Structure is the key to freedom for creatives

The dream of every artist is to create a masterpiece on a whim. To pick up a brush or laptop without preparation, out of a spur of the moment, without effort. I wish the next Harry Potter got just flow out of me on a train journey like it did for J K Rowling. Instead, even when locked inside, I spend hours playing puzzle games on my phone and not planning out scripts.
Is there a middle ground between the flimsy of magical creativity and commercial reality?

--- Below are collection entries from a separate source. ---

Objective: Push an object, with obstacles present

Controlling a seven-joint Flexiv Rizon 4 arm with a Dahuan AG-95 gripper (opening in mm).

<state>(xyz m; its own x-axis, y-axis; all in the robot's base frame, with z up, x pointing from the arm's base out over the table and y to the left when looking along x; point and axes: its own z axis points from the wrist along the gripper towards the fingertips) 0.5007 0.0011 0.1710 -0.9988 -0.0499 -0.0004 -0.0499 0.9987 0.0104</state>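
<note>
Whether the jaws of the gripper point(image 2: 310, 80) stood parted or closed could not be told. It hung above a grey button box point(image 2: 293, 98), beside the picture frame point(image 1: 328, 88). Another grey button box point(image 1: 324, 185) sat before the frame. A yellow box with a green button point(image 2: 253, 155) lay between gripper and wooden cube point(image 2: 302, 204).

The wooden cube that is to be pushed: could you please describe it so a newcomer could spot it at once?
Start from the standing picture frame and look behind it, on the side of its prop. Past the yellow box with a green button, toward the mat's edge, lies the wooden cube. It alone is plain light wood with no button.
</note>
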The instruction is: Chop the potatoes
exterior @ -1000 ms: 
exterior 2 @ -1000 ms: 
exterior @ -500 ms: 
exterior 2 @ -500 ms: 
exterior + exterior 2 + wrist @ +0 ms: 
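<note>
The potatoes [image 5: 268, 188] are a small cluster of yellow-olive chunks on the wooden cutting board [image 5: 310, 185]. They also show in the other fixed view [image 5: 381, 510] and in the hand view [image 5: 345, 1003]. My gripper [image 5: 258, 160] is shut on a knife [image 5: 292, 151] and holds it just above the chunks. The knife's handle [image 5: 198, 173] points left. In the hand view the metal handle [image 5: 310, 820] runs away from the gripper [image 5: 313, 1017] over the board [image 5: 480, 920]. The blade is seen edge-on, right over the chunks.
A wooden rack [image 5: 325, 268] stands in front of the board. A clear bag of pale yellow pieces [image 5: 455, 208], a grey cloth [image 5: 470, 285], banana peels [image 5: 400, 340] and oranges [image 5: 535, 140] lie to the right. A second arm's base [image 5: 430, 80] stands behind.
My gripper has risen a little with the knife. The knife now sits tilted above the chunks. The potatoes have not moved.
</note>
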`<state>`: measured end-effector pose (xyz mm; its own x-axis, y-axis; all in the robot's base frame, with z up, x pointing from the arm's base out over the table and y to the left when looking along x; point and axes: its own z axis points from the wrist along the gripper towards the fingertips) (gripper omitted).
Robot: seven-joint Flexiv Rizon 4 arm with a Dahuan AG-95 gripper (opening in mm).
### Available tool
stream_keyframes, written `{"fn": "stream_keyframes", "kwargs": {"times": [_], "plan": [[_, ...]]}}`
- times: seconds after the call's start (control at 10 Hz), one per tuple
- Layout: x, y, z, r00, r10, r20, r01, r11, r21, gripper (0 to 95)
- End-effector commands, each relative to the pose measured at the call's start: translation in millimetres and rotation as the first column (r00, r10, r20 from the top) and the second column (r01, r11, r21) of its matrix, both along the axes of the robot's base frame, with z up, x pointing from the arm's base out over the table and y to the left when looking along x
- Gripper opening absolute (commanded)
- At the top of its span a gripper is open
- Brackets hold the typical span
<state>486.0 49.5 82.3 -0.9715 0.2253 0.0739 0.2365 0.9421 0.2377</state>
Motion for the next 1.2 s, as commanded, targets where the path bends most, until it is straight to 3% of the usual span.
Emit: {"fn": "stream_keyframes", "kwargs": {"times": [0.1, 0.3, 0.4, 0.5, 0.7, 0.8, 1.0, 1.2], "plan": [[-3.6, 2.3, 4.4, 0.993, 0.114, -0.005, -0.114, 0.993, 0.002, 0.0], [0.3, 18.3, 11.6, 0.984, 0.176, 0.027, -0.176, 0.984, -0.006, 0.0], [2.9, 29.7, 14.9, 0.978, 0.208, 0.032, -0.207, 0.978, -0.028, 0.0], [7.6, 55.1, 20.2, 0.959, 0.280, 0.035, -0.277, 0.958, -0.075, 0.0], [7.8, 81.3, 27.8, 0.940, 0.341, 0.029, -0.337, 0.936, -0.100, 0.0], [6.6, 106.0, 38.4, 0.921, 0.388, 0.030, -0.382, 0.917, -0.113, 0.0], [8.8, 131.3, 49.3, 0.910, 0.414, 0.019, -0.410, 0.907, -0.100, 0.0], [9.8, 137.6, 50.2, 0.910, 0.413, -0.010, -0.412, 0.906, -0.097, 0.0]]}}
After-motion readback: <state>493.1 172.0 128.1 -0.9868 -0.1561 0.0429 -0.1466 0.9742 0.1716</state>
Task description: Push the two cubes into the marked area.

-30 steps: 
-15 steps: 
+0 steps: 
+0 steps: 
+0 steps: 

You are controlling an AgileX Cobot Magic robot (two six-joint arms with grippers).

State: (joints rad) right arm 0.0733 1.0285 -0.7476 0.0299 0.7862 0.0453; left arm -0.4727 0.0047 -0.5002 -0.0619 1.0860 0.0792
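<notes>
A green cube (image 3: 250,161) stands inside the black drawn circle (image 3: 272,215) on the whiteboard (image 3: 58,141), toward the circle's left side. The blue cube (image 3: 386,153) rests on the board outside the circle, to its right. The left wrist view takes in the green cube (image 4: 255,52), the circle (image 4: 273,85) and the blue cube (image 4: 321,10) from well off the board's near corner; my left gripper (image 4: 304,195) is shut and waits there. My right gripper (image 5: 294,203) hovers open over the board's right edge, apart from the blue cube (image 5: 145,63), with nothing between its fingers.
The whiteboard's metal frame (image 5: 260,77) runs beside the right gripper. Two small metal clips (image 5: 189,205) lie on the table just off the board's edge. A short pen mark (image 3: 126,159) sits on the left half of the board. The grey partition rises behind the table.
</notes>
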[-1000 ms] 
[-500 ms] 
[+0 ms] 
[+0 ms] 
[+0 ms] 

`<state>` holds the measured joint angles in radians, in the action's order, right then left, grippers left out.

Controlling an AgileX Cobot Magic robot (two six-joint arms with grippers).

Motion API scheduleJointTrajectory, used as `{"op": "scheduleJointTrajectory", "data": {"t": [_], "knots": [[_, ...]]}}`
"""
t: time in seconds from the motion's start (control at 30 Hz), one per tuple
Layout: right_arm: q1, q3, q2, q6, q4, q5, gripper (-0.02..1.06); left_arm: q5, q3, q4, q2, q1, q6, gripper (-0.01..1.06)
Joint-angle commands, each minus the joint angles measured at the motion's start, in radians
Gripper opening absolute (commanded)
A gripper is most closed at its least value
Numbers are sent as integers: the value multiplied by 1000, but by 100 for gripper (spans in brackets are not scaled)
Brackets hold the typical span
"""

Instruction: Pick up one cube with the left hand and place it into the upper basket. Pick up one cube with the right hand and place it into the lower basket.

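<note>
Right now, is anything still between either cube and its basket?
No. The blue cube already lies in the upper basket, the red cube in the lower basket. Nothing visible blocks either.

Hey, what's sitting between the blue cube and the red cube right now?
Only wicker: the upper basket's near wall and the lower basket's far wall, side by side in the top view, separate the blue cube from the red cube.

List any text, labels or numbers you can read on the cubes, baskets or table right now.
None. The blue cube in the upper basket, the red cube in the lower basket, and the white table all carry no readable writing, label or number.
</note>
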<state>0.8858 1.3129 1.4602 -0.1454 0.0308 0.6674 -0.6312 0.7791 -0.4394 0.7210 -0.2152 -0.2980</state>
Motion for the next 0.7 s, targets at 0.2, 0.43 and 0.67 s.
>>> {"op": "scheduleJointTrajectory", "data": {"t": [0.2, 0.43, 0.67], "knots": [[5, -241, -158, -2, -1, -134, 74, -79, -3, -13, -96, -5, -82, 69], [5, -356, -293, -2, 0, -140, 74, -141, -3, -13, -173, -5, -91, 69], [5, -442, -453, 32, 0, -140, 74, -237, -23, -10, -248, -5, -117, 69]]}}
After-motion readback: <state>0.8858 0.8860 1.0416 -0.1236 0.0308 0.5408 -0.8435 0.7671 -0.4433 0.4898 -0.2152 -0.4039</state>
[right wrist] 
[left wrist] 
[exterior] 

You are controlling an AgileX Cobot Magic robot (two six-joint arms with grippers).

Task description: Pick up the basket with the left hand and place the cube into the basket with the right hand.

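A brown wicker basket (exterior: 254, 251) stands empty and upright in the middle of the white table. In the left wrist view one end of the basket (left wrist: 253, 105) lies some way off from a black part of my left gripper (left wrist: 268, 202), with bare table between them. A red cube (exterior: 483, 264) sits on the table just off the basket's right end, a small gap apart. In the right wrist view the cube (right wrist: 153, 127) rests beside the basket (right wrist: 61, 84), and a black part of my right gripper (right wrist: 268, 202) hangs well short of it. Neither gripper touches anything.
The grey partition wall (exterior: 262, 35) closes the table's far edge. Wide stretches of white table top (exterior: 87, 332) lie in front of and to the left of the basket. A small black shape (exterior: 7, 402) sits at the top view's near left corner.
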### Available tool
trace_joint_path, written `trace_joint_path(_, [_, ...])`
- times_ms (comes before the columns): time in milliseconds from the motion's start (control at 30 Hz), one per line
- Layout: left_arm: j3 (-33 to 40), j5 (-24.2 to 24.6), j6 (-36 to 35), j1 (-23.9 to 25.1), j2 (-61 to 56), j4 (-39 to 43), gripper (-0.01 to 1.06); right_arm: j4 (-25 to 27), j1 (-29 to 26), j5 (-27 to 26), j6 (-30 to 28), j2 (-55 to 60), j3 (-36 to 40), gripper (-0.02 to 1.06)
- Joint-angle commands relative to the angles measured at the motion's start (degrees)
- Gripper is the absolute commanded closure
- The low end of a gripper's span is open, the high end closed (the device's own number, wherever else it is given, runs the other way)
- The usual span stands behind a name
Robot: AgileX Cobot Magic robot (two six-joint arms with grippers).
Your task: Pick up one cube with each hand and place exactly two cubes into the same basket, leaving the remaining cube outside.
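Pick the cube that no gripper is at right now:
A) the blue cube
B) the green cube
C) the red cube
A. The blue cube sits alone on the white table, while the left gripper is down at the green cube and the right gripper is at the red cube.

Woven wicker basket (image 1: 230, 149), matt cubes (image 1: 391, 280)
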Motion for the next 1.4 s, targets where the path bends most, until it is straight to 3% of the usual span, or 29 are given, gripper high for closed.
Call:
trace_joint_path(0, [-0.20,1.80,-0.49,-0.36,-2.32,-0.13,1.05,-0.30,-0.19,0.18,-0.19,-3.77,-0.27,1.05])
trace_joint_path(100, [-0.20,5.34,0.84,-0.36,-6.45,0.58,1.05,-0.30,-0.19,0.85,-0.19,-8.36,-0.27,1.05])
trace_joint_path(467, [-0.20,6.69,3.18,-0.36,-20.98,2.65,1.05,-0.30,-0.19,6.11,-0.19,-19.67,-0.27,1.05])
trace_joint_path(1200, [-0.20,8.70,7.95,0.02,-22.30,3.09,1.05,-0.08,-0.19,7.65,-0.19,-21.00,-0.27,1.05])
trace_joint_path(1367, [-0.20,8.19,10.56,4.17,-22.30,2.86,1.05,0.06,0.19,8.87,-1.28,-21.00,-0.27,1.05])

With the passion of Charlie Kaufman, I detest writing workshops. Whats the point of wanting to bring new ideas into the world if we’re going to follow decade old templates? On the other hand, I spend way too much time re-writing and re-editing.
I stole the title for this post from my filmmaking teacher. She said it on the first day, and I remember smirking to myself, thinking: that only applies to talentless folk. I’m so full of myself because I gave up a lot for this career in the end. However, talent only gets you into school, but discipline seems to get jobs.

The thing with ‘artists’ is that we take everything far too personally.
Elizabeth Gilbert who wrote Eat Pray Love explains that every creative needs a healthy amount of courage. When I try to catch the window of opportunity when inspiration strikes, panic sets in: What if this idea is crap, and I’m wasting my time dedicating the next 6 months to it? What if I made the biggest mistake of my life when I gave up working in business? According to Gilbert (and people who make a living), creativity should be a vocation, not a career. Aka a hobby until it delivers.

I cling to my ideas, jealous and possessive, nervous to even write them out for myself. Instead of enjoying the beauty of what I just came up with, I already dream of my pilot premiere. Songwriter Tom Waits tells how his children learned to make up songs and forget them instantly, living for the beauty of them in the moment. That just seems alien to me. For some reason, I believe my creativity belongs to me, not the here and now that inspired it. Maybe thats where I went wrong.

The trick seems to be to keep creating, and if we fail, to fail fast. Mark Manson said that “every single pursuit – no matter how wonderful and exciting and glamorous it may initially seem – comes with its own brand of shit sandwich.” The more I create, the more shit sandwiches I’m going to get. On the other hand, the more chances I will have of stumbling upon this one special sandwich that I’d been looking for the whole time.
Maybe I should apply for a job at Subway once this is all over.